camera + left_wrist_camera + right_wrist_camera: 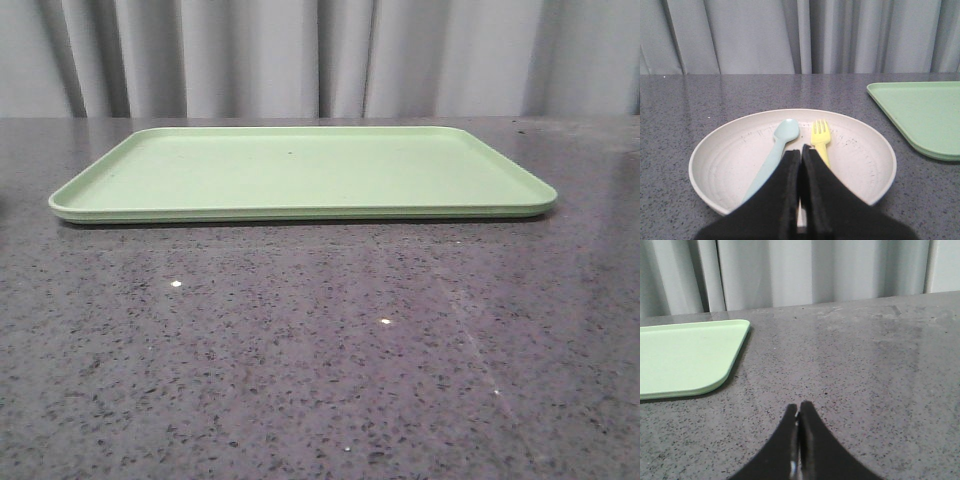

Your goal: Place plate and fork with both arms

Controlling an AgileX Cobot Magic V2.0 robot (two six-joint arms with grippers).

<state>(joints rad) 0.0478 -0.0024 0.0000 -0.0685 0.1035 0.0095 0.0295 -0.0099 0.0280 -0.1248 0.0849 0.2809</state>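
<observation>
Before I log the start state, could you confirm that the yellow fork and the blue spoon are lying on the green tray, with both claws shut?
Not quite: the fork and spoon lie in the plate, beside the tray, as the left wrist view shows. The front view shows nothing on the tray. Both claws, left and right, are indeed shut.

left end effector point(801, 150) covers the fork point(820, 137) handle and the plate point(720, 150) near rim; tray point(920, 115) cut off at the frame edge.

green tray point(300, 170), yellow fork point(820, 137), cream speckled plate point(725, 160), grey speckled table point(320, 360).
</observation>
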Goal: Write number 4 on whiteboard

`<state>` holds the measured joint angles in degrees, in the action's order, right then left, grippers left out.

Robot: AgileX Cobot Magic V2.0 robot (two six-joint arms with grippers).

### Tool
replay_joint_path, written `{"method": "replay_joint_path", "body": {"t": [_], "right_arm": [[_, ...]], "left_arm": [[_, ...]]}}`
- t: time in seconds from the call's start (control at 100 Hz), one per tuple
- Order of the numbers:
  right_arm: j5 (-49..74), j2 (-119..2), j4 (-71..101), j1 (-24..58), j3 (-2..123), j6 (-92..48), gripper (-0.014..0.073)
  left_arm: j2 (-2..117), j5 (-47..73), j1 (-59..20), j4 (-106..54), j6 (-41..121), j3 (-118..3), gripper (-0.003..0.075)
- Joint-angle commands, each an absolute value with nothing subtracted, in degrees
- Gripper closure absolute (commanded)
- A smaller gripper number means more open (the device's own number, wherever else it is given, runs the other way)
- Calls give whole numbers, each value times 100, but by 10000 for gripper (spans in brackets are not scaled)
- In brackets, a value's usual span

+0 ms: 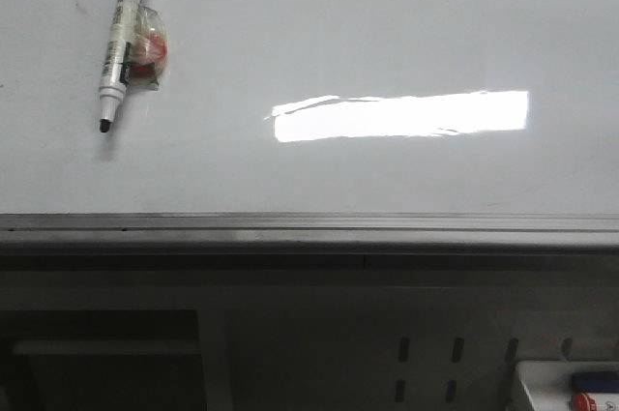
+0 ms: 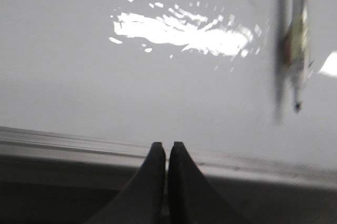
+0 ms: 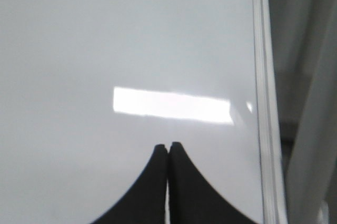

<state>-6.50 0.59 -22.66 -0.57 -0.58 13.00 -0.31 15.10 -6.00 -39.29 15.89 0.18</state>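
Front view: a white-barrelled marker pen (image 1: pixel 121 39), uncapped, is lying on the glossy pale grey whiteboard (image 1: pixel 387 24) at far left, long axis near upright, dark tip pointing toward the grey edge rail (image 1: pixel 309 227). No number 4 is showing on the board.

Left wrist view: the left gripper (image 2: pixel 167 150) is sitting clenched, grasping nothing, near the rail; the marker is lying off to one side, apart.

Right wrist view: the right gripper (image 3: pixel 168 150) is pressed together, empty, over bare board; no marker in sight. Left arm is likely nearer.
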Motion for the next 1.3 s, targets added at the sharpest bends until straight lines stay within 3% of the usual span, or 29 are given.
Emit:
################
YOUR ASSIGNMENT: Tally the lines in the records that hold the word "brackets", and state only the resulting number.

ANSWER BELOW: 2